- Opening Delimiter -

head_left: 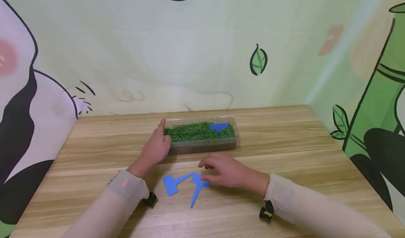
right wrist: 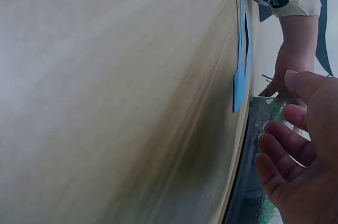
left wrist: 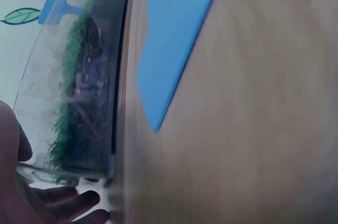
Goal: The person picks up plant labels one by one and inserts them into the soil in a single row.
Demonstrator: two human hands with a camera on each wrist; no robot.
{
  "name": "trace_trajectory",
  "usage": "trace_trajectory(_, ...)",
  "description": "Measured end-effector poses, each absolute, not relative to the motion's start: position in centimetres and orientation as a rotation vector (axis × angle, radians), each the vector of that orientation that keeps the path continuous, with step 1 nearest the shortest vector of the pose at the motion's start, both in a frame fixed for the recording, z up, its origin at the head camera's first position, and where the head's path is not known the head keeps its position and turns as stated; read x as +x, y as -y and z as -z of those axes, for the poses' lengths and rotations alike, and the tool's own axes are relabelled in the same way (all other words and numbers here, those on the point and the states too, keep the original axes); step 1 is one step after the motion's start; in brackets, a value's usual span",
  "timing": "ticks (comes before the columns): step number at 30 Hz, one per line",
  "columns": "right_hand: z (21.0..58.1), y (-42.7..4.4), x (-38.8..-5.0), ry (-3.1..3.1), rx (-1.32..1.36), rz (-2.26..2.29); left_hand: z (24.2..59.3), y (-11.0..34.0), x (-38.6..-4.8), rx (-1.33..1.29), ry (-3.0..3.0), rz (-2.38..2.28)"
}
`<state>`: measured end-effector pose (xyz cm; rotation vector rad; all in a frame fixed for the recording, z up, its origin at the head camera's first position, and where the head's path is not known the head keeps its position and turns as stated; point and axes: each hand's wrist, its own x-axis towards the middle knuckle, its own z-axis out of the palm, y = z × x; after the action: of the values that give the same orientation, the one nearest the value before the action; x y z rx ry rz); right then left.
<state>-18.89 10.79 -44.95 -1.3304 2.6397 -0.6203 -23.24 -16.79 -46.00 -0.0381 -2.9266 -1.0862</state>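
A clear plastic box [head_left: 202, 147] holds green grass [head_left: 190, 132] over dark filling, with a blue T-shaped tag [head_left: 218, 127] standing at its right end. My left hand [head_left: 155, 145] rests on the box's left end, index finger extended along it. Two more blue tags lie on the table in front: one [head_left: 171, 186] to the left, the other [head_left: 197, 187] beside it, their ends close together. Over the right one hovers my right hand [head_left: 226, 171], fingers loosely bent and holding nothing; in the right wrist view its fingers [right wrist: 285, 150] are apart.
The wooden table [head_left: 275, 136] reaches back to a wall cloth [head_left: 202, 55] printed with leaves and cartoon shapes. A small black camera sits at each wrist, one on the left [head_left: 150, 199] and one on the right [head_left: 267, 211].
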Motion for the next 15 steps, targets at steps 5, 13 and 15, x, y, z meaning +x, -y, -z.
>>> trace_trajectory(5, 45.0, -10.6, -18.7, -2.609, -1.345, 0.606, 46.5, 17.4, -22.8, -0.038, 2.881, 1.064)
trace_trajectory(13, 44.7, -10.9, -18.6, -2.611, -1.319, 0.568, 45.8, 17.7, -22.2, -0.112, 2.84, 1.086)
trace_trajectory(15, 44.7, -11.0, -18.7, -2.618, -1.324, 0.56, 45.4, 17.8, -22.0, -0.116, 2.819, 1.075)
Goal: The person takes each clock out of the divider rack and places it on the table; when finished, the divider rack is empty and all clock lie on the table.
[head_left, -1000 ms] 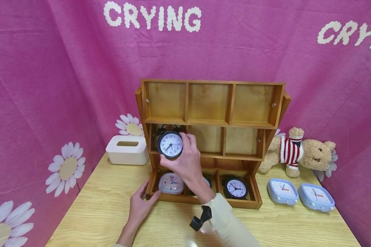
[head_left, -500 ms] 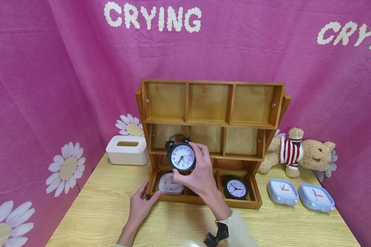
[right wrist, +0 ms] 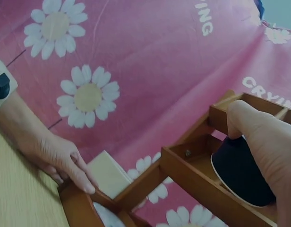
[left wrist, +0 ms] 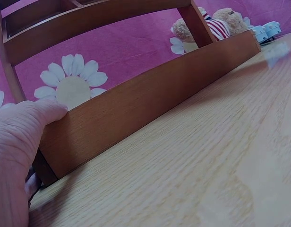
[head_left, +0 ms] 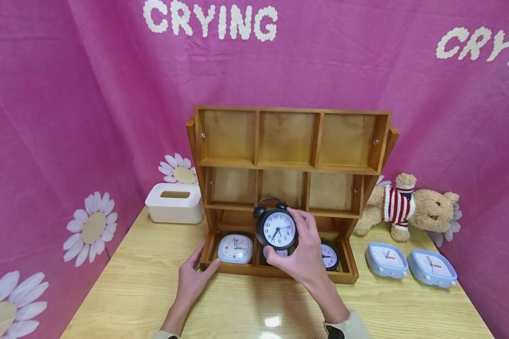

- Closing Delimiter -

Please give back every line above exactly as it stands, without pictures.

head_left: 
right wrist: 
left wrist: 
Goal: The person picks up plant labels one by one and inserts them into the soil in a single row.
Demonstrator: two human hands with a camera on each wrist; no robot.
{
  "name": "trace_trajectory",
  "usage": "trace_trajectory(_, ...)",
  "description": "Measured end-effector poses, each absolute, not relative to the motion's start: position in centimetres and orientation as a rotation vector (axis × angle, radians), each the vector of that orientation that keeps the path continuous, with step 1 nearest the shortest vector of the pose at the motion's start, both in a frame fixed for the recording, z up, its origin at the head camera's first position, and where the head's path is not known the head keeps its position and turns as stated; read x as +x, y as -y and z as -z of those axes, for the poses' lengths and rotations alike, and the tool's own axes are relabelled in the same way (all other words and numbers here, those on the point and the states too, keep the original axes); step 1 is one step after the motion's start; in brackets, a value's usual span",
  "timing": "ticks (comes before the columns): step number at 30 Hz, one per line",
  "columns": "right_hand: z (21.0..58.1), y (-42.7..4.4), x (-38.8..-5.0), ry (-3.1..3.1), rx (-1.32..1.36), rz (-2.26..2.29); left_hand: z (24.2..59.3), y (-11.0..34.0), x (-38.6..-4.8), rx (-1.33..1.29), ry (-3.0..3.0), rz (-2.38..2.28)"
}
`<state>`: measured end-effector pose (xyz cm; rotation vector rad; all in a frame fixed for the recording, z up, its origin at the head camera's first position, and where the head's path is not known the head keeps its position and turns as stated; point and axes: each hand's wrist, its own x-axis towards the middle knuckle, its own z-axis out of the palm, y = z × x; after the action: of the values that give the same orientation, the one nearest the value before the action; x y z rx ry rz); right then left.
<state>-18.89 10.79 -44.95 -1.3304 2.6397 -0.6203 -23.24 -16.79 -46.00 -0.0381 -2.9266 -1.0862</state>
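A clear plastic box [head_left: 202, 147] holds green grass [head_left: 190, 132] over dark filling, with a blue T-shaped tag [head_left: 218, 127] standing at its right end. My left hand [head_left: 155, 145] rests on the box's left end, index finger extended along it. Two more blue tags lie on the table in front: one [head_left: 171, 186] to the left, the other [head_left: 197, 187] beside it, their ends close together. Over the right one hovers my right hand [head_left: 226, 171], fingers loosely bent and holding nothing; in the right wrist view its fingers [right wrist: 285, 150] are apart.
The wooden table [head_left: 275, 136] reaches back to a wall cloth [head_left: 202, 55] printed with leaves and cartoon shapes. A small black camera sits at each wrist, one on the left [head_left: 150, 199] and one on the right [head_left: 267, 211].
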Motion for the next 15 steps, targets at steps 5, 13 and 15, x, y, z meaning +x, -y, -z.
>>> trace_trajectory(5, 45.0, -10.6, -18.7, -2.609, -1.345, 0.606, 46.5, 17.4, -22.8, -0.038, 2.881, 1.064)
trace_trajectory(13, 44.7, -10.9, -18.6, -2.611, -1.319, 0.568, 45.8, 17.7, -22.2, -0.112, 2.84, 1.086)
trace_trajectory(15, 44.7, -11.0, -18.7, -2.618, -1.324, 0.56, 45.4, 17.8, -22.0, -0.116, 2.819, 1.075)
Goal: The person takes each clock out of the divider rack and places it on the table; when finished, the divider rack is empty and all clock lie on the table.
[head_left, -1000 ms] 
[head_left, -500 ms] 
[right wrist, +0 ms] 
[left wrist, +0 ms] 
[head_left, +0 ms] 

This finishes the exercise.